Return the complete listing exactly as it reads, with each picture removed.

▶ _Data excerpt_
==========

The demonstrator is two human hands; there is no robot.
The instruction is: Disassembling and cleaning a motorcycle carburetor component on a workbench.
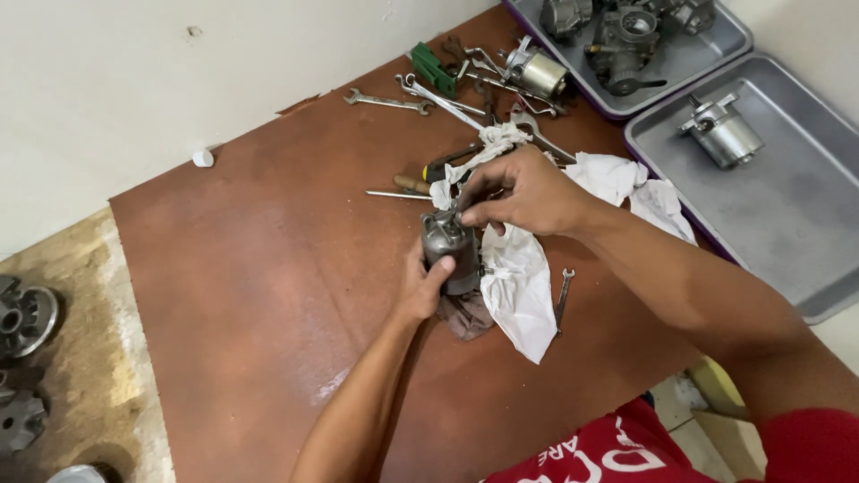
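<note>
While my left hand point(419, 288) wraps around the grey metal cylinder point(450, 252) from the near side, thumb pressed against its wall, my right hand point(523, 192) comes in from the right and pinches at the top of that part with closed fingertips — what exactly they clasp there is too small to tell. The cylinder stands roughly upright over the brown board point(268, 295), about at its middle, with a white rag point(523, 286) lying just to its right and partly under it, and a darker cloth point(465, 315) bunched below my left hand. A small spanner point(564, 298) lies flat on the board just right of the rag. Farther off sits a loose heap of spanners point(420, 97) and a screwdriver point(400, 193) (its shaft points left), with a green tool point(431, 67) at the far edge. Off to the far right, two grey trays touch the board's edge — the nearer tray point(787, 215) holds one cylindrical metal part point(723, 132), the farther tray point(689, 67) several carburettor-like castings point(626, 36). At the left edge, on the bare floor, lie dark toothed metal pieces point(25, 317).
</note>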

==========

▶ _Answer to the problem_
The demonstrator is two human hands; there is no robot.
The instruction is: Disassembling and cleaning a motorcycle carburetor component on a workbench.
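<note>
While my left hand point(419, 288) wraps around the grey metal cylinder point(450, 252) from the near side, thumb pressed against its wall, my right hand point(523, 192) comes in from the right and pinches at the top of that part with closed fingertips — what exactly they clasp there is too small to tell. The cylinder stands roughly upright over the brown board point(268, 295), about at its middle, with a white rag point(523, 286) lying just to its right and partly under it, and a darker cloth point(465, 315) bunched below my left hand. A small spanner point(564, 298) lies flat on the board just right of the rag. Farther off sits a loose heap of spanners point(420, 97) and a screwdriver point(400, 193) (its shaft points left), with a green tool point(431, 67) at the far edge. Off to the far right, two grey trays touch the board's edge — the nearer tray point(787, 215) holds one cylindrical metal part point(723, 132), the farther tray point(689, 67) several carburettor-like castings point(626, 36). At the left edge, on the bare floor, lie dark toothed metal pieces point(25, 317).
</note>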

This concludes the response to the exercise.